[Data records]
■ ■ ■ ■ ■ ■ ■
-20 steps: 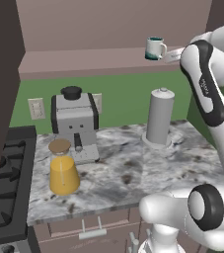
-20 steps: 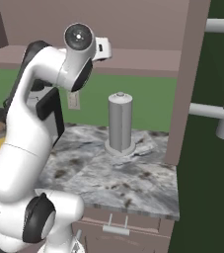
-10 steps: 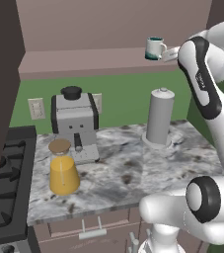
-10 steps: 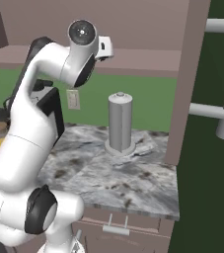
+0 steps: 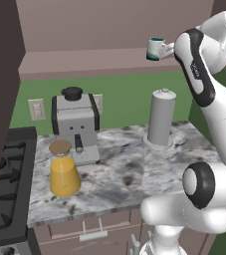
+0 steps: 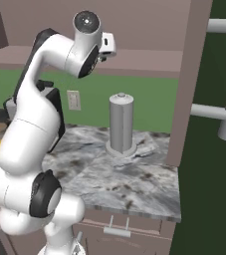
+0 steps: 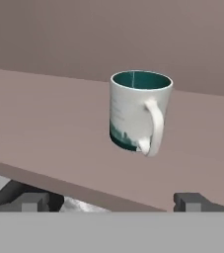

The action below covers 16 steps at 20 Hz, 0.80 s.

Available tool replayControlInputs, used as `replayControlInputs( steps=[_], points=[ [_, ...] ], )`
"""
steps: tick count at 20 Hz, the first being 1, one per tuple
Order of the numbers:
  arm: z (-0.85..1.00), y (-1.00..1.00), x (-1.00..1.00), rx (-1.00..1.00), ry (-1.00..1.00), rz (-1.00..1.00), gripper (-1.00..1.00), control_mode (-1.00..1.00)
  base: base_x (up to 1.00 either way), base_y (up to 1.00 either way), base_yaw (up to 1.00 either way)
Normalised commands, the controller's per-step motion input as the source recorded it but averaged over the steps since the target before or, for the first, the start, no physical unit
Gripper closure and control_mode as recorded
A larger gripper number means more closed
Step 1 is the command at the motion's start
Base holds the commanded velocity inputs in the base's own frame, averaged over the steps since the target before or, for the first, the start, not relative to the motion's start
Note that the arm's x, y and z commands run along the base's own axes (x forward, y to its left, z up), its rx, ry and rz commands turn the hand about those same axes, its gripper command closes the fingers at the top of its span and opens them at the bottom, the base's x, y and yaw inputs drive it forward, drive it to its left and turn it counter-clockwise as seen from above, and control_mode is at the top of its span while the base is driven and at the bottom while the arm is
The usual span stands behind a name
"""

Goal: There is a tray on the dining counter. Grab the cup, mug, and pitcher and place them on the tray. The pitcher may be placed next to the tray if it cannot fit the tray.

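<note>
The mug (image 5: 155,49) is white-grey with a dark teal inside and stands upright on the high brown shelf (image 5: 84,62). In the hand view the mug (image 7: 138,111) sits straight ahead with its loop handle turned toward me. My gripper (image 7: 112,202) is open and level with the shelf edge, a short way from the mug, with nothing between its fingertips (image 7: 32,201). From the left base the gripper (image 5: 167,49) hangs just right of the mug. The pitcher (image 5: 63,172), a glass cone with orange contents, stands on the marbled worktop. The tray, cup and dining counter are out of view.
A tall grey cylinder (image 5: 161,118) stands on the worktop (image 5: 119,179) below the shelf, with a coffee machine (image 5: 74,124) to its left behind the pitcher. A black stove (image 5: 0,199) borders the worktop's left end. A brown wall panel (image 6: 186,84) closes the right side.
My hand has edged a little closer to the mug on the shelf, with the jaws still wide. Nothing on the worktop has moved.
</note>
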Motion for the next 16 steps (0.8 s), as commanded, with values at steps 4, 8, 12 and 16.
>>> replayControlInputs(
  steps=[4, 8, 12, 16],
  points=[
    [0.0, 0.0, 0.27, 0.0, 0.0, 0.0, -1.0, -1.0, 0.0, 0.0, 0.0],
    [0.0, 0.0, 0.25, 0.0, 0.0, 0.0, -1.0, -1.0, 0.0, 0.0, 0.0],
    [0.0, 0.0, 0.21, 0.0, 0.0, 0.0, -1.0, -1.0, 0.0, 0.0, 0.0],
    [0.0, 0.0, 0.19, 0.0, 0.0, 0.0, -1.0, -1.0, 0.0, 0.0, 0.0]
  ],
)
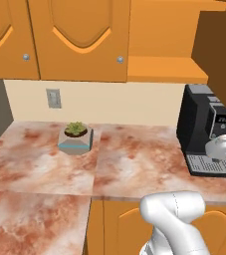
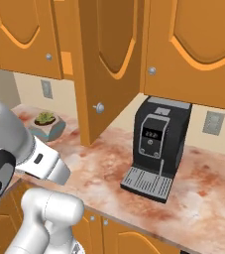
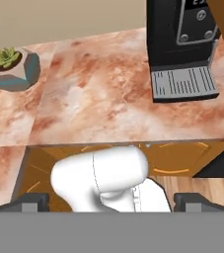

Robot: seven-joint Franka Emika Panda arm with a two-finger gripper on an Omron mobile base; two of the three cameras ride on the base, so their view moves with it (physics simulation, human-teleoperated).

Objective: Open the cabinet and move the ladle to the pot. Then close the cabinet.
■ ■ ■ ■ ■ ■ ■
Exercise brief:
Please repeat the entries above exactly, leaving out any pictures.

Exercise result:
-20 steps: 
-20 steps: 
-10 steps: 
-10 steps: 
+0 steps: 
+0 steps: 
+0 steps: 

The action below covers 16 steps at 20 Hz, 0.80 s.

Available tool replayControlInputs, used as `replayControlInputs( steps=[_], points=[ [_, ...] ], )`
"""
steps: tick count at 20 Hz, the first being 1, one per tuple
Order of the numbers:
  arm: z (-0.85..1.00), y (-1.00..1.00), x (-1.00..1.00), rx (-1.00..1.00), ry (-1.00..1.00), rz (-1.00..1.00), gripper (-1.00..1.00), control_mode (-1.00..1.00)
  base: base_x (up to 1.00 either way), base_y (up to 1.00 either way), base_yaw (up to 1.00 either way)
Normalised commands, the controller's per-step motion input as the source recorded it but averaged over the steps since the target before or, for the first, the start, no physical unit
Gripper closure and control_mode as recorded
A larger gripper number means more closed
Step 1 is the command at the motion's start
Base holds the commanded velocity inputs in the base's own frame, averaged over the steps since the target before or, for the first, the start, not relative to the motion's start
Note that the arm's x, y and z commands run along the base's own axes (x forward, y to its left, z up), its rx, ry and rz commands turn the hand about those same axes, its gripper command closes the fingers at the top of its span and opens them at the bottom, the base's x, y and yaw inputs drive it forward, drive it to its left and turn it counter-clockwise as seen from above, and control_mode is at the top of its span while the base is driven and at the bottom while the arm is
The usual span stands behind a name
"""

Goal: There is a tray on the dining counter. Grab the cup, mug, and pitcher and place them on the tray. The pitcher may be placed next to the tray if it cannot fit the tray.

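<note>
The mug (image 5: 155,49) is white-grey with a dark teal inside and stands upright on the high brown shelf (image 5: 84,62). In the hand view the mug (image 7: 138,111) sits straight ahead with its loop handle turned toward me. My gripper (image 7: 112,202) is open and level with the shelf edge, a short way from the mug, with nothing between its fingertips (image 7: 32,201). From the left base the gripper (image 5: 167,49) hangs just right of the mug. The pitcher (image 5: 63,172), a glass cone with orange contents, stands on the marbled worktop. The tray, cup and dining counter are out of view.
A tall grey cylinder (image 5: 161,118) stands on the worktop (image 5: 119,179) below the shelf, with a coffee machine (image 5: 74,124) to its left behind the pitcher. A black stove (image 5: 0,199) borders the worktop's left end. A brown wall panel (image 6: 186,84) closes the right side.
My hand has edged a little closer to the mug on the shelf, with the jaws still wide. Nothing on the worktop has moved.
</note>
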Motion for the next 16 steps (0.8 s), as commanded, with values at steps 4, 8, 12 and 16.
>>> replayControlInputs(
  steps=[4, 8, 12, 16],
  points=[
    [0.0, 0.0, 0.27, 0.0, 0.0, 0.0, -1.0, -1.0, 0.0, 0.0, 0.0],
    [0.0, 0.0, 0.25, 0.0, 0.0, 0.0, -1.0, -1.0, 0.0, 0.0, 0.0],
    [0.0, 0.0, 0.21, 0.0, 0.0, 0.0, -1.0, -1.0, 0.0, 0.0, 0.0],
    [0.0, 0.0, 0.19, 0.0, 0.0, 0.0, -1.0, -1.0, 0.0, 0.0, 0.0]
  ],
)

Robot: seven-joint Franka Emika Panda arm with a two-finger gripper on an Omron mobile base; two of the three cameras ride on the base, so their view moves with it (physics simulation, human-teleoperated).

Objective: Open the cabinet and move the ladle to the pot. Then close the cabinet.

There is nothing else to the answer.